Task to complete
Run through the records and show each line that includes the string "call".

==================================================

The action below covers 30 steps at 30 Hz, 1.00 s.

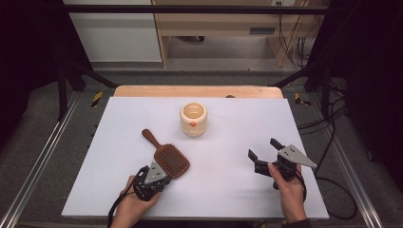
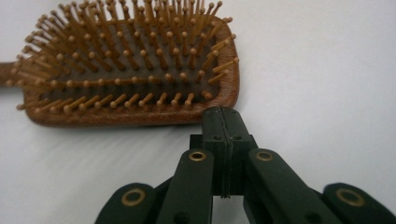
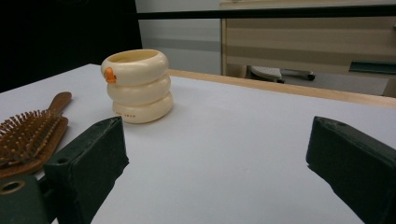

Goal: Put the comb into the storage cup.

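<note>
Both hands come in at the near edge of the white counter (image 1: 228,190), each holding a claw. Left claw (image 1: 164,178) has its jaws pressed together with nothing between them, the tip just beside the broad end of a wooden hairbrush (image 1: 167,156), which lies bristles up with its handle pointing away and to the left. Right claw (image 1: 264,153) sits well apart from it, jaws spread wide over bare counter. Farther back, near the middle, stands a cream ringed cup (image 1: 193,119) with a small orange mark on its side.
</note>
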Tool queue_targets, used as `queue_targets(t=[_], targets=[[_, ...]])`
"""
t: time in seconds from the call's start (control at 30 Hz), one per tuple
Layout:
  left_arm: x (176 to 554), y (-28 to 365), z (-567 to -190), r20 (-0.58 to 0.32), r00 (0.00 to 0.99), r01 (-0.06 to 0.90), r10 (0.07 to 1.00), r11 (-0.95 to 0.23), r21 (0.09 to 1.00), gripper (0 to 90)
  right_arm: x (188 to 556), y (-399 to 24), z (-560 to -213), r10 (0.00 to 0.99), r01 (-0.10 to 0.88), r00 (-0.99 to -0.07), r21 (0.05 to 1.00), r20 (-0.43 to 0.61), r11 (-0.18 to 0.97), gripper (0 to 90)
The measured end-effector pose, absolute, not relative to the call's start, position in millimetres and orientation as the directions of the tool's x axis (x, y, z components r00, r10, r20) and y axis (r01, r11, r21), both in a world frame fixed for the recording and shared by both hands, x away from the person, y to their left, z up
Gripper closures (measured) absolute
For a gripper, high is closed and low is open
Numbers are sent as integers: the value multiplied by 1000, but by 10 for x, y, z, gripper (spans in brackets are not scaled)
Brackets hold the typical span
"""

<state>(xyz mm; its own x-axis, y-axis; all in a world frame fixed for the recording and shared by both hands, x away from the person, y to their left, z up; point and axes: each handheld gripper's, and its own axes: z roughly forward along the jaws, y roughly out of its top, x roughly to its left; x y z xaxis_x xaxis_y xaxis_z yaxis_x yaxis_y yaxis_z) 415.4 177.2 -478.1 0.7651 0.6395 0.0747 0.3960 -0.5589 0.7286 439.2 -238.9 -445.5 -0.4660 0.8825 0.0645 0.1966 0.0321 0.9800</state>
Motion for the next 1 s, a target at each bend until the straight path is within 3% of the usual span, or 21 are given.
queue_targets(t=[0.23,0.47,1.0], targets=[[4240,1585,-4766,64,783,381,618,-559,737,898,4393,-2384,-4460,882,199,-466,980,65,33,52],[4403,1360,-4716,113,786,360,608,-599,715,898,4390,-2391,-4453,879,197,-472,980,68,30,52],[4613,1174,-4704,128,768,370,628,-598,711,898,4395,-2401,-4453,880,190,-472,981,57,39,49]])
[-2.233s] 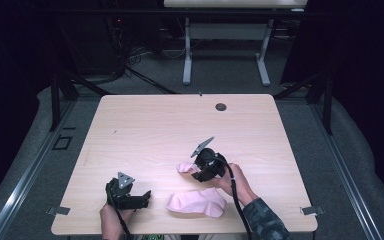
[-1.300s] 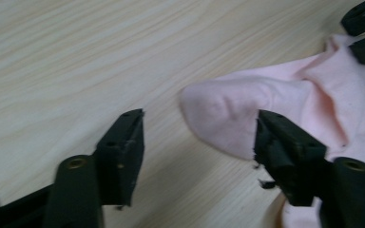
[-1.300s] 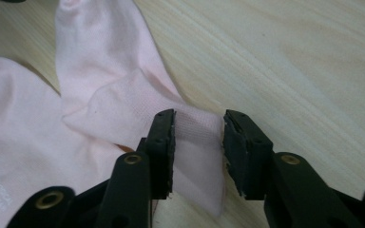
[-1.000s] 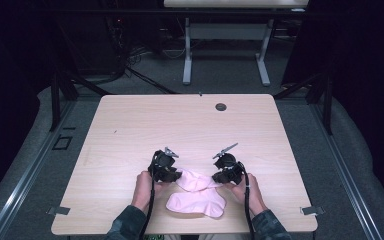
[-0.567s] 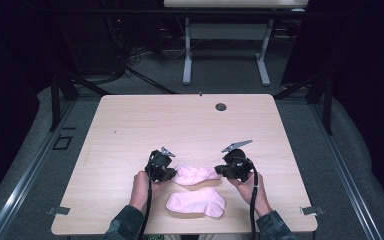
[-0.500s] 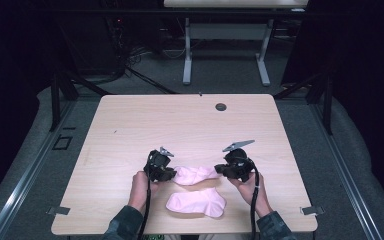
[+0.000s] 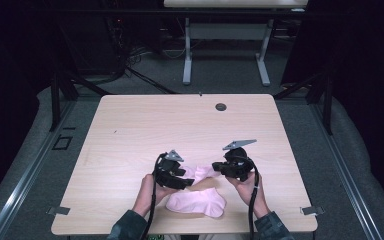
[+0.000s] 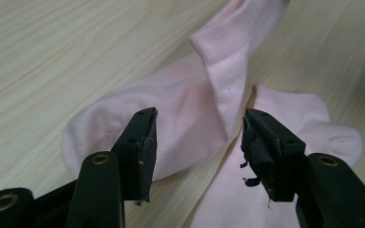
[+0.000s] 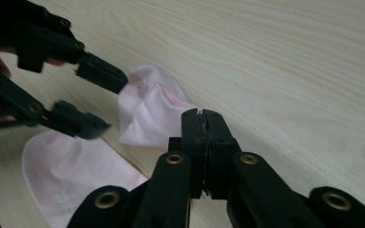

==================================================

Exercise response
t: time in seconds from the call's start (control at 30 Hz), one per tuple
The measured end-effector pose, absolute, not relative to the call's start, position in millimetres and orientation as the directions of the tool's x axis (x, y, z components r00, r10, r20) and y axis (r01, r11, r21), both in a world frame fixed for the recording and shared by both hands, x away from the person, y to their left, z up

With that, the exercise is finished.